Compute multilabel accuracy score, which is the frequency of the top k label predicted matching target. Its functional version is torcheval.metrics.functional.topk_multilabel_accuracy(). See also MulticlassAccuracy, BinaryAccuracy, MultilabelAccuracy

Parameters:
  • criteria (string) –
    • 'exact_match' [default]: The set of top-k labels predicted for a sample must exactly match the corresponding set of labels in target. Also known as subset accuracy.
    • 'hamming': Fraction of top-k correct labels over total number of labels.
    • 'overlap': The set of top-k labels predicted for a sample must overlap with the corresponding set of labels in target.
    • 'contain': The set of top-k labels predicted for a sample must contain the corresponding set of labels in target.
    • 'belong': The set of top-k labels predicted for a sample must (fully) belong to the corresponding set of labels in target.
  • k (int) – Number of top probabilities to be considered. K should be an integer greater than or equal to 1.

Examples:

>>> import torch
>>> from torcheval.metrics import TopKMultilabelAccuracy
>>> metric = TopKMultilabelAccuracy(k = 2)
>>> input = torch.tensor([[0.1, 0.5, 0.2], [0.3, 0.2, 0.1], [0.2, 0.4, 0.5], [0, 0.1, 0.9]])
>>> target = torch.tensor([[1, 1, 0], [0, 1, 0], [1, 1, 1], [0, 1, 0]])
>>> metric.update(input, target)
>>> metric.compute()
tensor(0)  # 0 / 4

>>> metric = TopKMultilabelAccuracy(criteria="hamming", k=2)
>>> input = torch.tensor([[0.1, 0.5, 0.2], [0.3, 0.2, 0.1], [0.2, 0.4, 0.5], [0, 0.1, 0.9]])
>>> target = torch.tensor([[1, 1, 0], [0, 1, 0], [1, 1, 1], [0, 1, 0]])
>>> metric.update(input, target)
>>> metric.compute()
tensor(0.583)  # 7 / 12

>>> metric = TopKMultilabelAccuracy(criteria="overlap", k=2)
>>> input = torch.tensor([[0.1, 0.5, 0.2], [0.3, 0.2, 0.1], [0.2, 0.4, 0.5], [0, 0.1, 0.9]])
>>> target = torch.tensor([[1, 1, 0], [0, 1, 0], [1, 1, 1], [0, 1, 0]])
>>> metric.update(input, target)
>>> metric.compute()
tensor(1)  # 4 / 4

>>> metric = TopKMultilabelAccuracy(criteria="contain", k=2)
>>> input = torch.tensor([[0.1, 0.5, 0.2], [0.3, 0.2, 0.1], [0.2, 0.4, 0.5], [0, 0.1, 0.9]])
>>> target = torch.tensor([[1, 1, 0], [0, 1, 0], [1, 1, 1], [0, 1, 0]])
>>> metric.update(input, target)
>>> metric.compute()
tensor(0.5)  # 2 / 4

>>> metric = TopKMultilabelAccuracy(criteria="belong", k=2)
>>> input = torch.tensor([[0.1, 0.5, 0.2], [0.3, 0.2, 0.1], [0.2, 0.4, 0.5], [0, 0.1, 0.9]])
>>> target = torch.tensor([[1, 1, 0], [0, 1, 0], [1, 1, 1], [0, 1, 0]])
>>> metric.update(input, target)
>>> metric.compute()
tensor(0.25)  # 1 / 4
__init__(*, criteria: str = 'exact_match', k: int = 1, device: Optional[device] = None) None[source]
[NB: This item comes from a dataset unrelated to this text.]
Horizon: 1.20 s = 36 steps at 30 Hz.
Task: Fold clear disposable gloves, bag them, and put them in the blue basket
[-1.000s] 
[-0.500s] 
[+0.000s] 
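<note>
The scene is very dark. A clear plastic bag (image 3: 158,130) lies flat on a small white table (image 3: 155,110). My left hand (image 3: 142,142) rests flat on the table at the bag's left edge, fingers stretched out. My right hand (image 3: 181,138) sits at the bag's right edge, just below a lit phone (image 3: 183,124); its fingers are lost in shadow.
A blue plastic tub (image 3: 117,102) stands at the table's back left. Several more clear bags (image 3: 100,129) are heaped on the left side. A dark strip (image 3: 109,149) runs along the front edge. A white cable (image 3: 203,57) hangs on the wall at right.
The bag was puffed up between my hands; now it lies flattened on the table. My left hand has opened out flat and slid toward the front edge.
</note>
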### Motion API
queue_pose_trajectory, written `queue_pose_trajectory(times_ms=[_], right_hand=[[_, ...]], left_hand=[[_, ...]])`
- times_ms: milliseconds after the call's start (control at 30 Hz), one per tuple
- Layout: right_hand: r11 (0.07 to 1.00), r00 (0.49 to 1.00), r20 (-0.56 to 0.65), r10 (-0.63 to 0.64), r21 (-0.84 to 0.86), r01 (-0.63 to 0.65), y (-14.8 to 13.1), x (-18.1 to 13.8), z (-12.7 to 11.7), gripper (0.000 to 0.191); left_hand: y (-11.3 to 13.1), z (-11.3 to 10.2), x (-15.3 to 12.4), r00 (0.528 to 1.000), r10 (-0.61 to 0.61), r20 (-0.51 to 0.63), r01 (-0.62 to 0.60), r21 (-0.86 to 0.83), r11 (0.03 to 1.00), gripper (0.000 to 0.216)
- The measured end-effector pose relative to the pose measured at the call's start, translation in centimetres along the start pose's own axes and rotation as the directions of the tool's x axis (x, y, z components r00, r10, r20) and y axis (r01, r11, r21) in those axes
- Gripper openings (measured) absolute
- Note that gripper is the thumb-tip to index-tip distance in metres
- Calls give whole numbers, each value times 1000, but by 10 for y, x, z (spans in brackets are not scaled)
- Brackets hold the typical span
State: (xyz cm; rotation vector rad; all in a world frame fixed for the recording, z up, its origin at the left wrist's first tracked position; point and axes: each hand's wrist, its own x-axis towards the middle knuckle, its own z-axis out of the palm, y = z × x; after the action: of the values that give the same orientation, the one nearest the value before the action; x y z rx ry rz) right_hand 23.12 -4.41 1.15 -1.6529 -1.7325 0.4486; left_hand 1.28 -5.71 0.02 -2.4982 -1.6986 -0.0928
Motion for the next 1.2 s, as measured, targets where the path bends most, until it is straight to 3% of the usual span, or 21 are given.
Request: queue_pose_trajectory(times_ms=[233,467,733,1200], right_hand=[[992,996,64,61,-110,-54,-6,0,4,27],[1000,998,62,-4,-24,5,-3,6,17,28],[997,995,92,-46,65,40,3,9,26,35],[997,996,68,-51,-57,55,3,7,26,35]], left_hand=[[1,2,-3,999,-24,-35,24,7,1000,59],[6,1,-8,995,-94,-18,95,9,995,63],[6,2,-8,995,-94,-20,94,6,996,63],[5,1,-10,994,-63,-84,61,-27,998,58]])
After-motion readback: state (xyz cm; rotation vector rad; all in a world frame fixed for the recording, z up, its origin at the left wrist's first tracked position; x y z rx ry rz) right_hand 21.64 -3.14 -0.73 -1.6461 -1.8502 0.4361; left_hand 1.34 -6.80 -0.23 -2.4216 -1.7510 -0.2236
Initialize a metric object and its internal states.

Use self._add_state() to initialize state variables of your metric class. The state variables should be either torch.Tensor, a list of torch.Tensor, or a dictionary with torch.Tensor as values

Methods

__init__(*[, criteria, k, device]) Initialize a metric object and its internal states.
compute() Return the accuracy score.
load_state_dict(state_dict[, strict]) Loads metric state variables from state_dict.
merge_state(metrics) Implement this method to update the current metric's state variables to be the merged states of the current metric and input metrics.
reset() Reset the metric state variables to their default value.
state_dict() Save metric state variables in state_dict.
to(device, *args, **kwargs) Move tensors in metric state variables to device.
update(input, target) Update states with the ground truth labels and predictions.

Attributes

device The last input device of Metric.to().